Students at Trinity University in the District often ignore their campus e-mail accounts, President Patricia McGuire said. "Mailboxes fill up -- they don't answer anything. At the end of the semester, IT has to go in and empty everything. It's a mess, it's really a mess."
It is a worry, said Betsy Muhlenfeld, president of Sweet Briar College. "It's just ironic that here we are with more gadgets than any of us need and we find it more difficult rather than less so," she said.
Ryan Brier's e-mail box is bulging with announcements from George Washington University. "I try my best to sort through the subject lines, but definitely some e-mails have fallen through the cracks," he said. Like the time he almost missed a deadline and had to scramble to register for his next-semester classes in a couple of hours.
"Most of us are pretty OCD about checking e-mail," said Melissa Minsberg, a senior at GWU, "but whether we read it or not . . ."

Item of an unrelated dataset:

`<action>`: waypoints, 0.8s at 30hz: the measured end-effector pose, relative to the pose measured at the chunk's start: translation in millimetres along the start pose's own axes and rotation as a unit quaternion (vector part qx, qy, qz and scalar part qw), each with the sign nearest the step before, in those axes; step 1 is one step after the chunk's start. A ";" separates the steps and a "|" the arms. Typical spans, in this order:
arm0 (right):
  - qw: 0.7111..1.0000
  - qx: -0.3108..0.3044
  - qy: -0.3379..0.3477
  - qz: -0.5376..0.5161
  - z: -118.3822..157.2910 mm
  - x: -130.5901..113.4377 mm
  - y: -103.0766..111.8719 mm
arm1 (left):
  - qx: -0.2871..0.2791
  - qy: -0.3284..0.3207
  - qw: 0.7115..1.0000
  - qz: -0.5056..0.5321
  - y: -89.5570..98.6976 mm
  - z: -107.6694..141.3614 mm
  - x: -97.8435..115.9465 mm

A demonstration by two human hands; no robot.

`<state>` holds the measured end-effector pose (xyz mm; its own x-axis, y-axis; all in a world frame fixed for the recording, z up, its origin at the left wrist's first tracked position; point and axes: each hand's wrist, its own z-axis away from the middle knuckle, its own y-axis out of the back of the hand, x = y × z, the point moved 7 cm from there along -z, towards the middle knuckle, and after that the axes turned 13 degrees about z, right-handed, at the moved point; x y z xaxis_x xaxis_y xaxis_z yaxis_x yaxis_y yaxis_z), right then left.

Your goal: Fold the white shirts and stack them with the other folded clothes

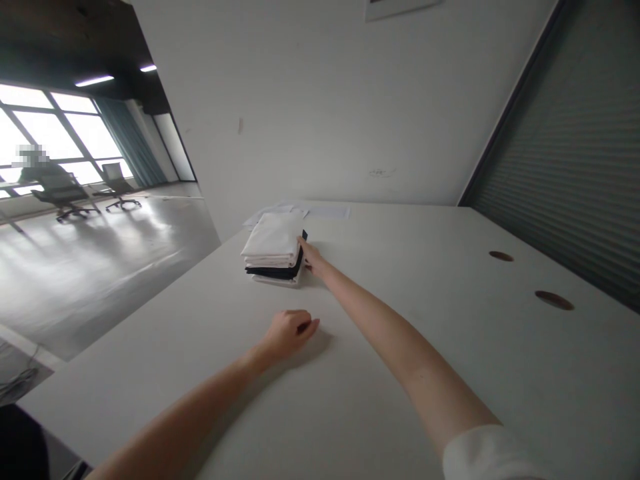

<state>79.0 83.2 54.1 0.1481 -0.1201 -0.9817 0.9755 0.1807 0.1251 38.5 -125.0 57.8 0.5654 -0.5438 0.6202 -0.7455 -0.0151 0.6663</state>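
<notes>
the folded cloth stack (273, 240) sits near the far left corner of the counter (425, 253). the right hand (311, 257), partly curled, touches its right side; grip unclear. the left hand (291, 330), loosely closed, looks empty.

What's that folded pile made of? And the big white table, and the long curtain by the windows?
The folded pile looks like matt cloth, maybe cotton: its layers bend in soft, rounded folds. The table seems to be smooth, coated board, perhaps laminate, because its top is flat and evenly white. The curtain looks like dull fabric, since it hangs in long pleats.
</notes>
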 end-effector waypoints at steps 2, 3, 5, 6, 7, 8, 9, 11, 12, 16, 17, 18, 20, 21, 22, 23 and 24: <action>1.000 0.009 0.001 0.021 7.9 0.7 11.9 | 0.150 0.000 0.988 0.026 40.0 -9.4 -7.0; 0.999 0.011 0.004 0.031 11.8 0.9 17.7 | 0.232 -0.002 0.972 0.030 63.6 -12.9 -12.2; 0.999 0.009 0.010 0.048 18.9 1.3 27.9 | 0.381 0.025 0.924 0.010 110.7 -17.2 -28.5; 0.998 0.005 0.012 0.054 22.3 1.7 32.1 | 0.436 0.067 0.898 0.003 131.1 -18.6 -41.3; 0.998 0.000 0.014 0.059 25.6 2.3 35.4 | 0.471 0.126 0.873 0.005 147.8 -19.8 -56.4; 0.998 -0.006 0.015 0.063 28.9 2.8 37.8 | 0.480 0.189 0.856 0.020 159.6 -22.0 -72.5; 0.998 -0.013 0.017 0.065 32.4 3.1 39.4 | 0.463 0.245 0.851 0.045 166.2 -25.8 -87.7; 0.997 -0.027 0.023 0.066 39.2 2.8 40.5 | 0.401 0.312 0.857 0.092 169.4 -35.0 -108.4; 0.997 -0.034 0.027 0.066 42.5 1.9 40.3 | 0.372 0.322 0.864 0.107 168.5 -40.0 -113.4; 0.996 -0.043 0.054 0.058 52.9 -8.9 37.4 | 0.349 0.311 0.880 0.081 167.4 -56.5 -111.0; 0.996 -0.044 0.063 0.054 55.0 -12.8 35.8 | 0.355 0.306 0.881 0.064 167.7 -61.1 -106.7; 0.995 -0.046 0.073 0.049 57.0 -16.8 33.6 | 0.360 0.299 0.882 0.045 167.8 -66.2 -101.2; 0.994 -0.053 0.090 0.036 61.5 -23.4 28.0 | 0.370 0.275 0.887 0.011 166.7 -77.6 -85.7; 0.993 -0.057 0.099 0.029 63.9 -25.7 25.4 | 0.371 0.252 0.894 -0.013 165.1 -84.3 -74.7; 0.992 -0.060 0.108 0.024 66.2 -27.2 23.5 | 0.369 0.219 0.902 -0.041 162.4 -91.2 -61.7; 0.992 -0.063 0.112 0.018 68.5 -27.5 22.7 | 0.362 0.178 0.912 -0.070 157.9 -98.1 -47.2; 0.992 -0.066 0.109 0.010 70.4 -26.5 23.3 | 0.351 0.131 0.922 -0.094 151.3 -104.5 -32.0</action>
<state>109.3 21.9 93.1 0.1145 0.0963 -0.9888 0.9409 0.3090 0.1390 -55.5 -22.2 182.0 0.7057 -0.2567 0.6604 -0.6181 -0.6787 0.3967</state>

Like most students, she has several accounts to keep track of. Although she's constantly deleting random messages from GWU, her campus inbox fills up every couple of weeks, she said, and e-mails get bounced out. "I'll get announcements that I could care less about, or fellowships that don't pertain to me," Minsberg said. Sometimes she opens something quickly, then forgets about it -- like the time she didn't sign up for housing in time.
Campus accounts can be clunky, with not enough storage space or too much spam.
Brier never gives out his GWU e-mail address -- except to people he doesn't really want to hear from.
Some schools still send out mass messages to the campus dorm phones, to voice mails that many students never check or never bothered to set up.
"I don't know anyone who has a land line," said Georgetown University junior Ted Reilly.
But reaching students by cellphone can be tricky, too: Many students consider the numbers private and switch them often. Some school officials talk of "trying to capture cell numbers," conjuring up images of people running around with butterfly nets.
For the most important announcements, such as Virginia Tech's manhunt, schools usually try means such as campus TV and university-wide software. "Oftentimes it takes multiple attempts," said Kara Danner of George Mason University. "There's not one clear way."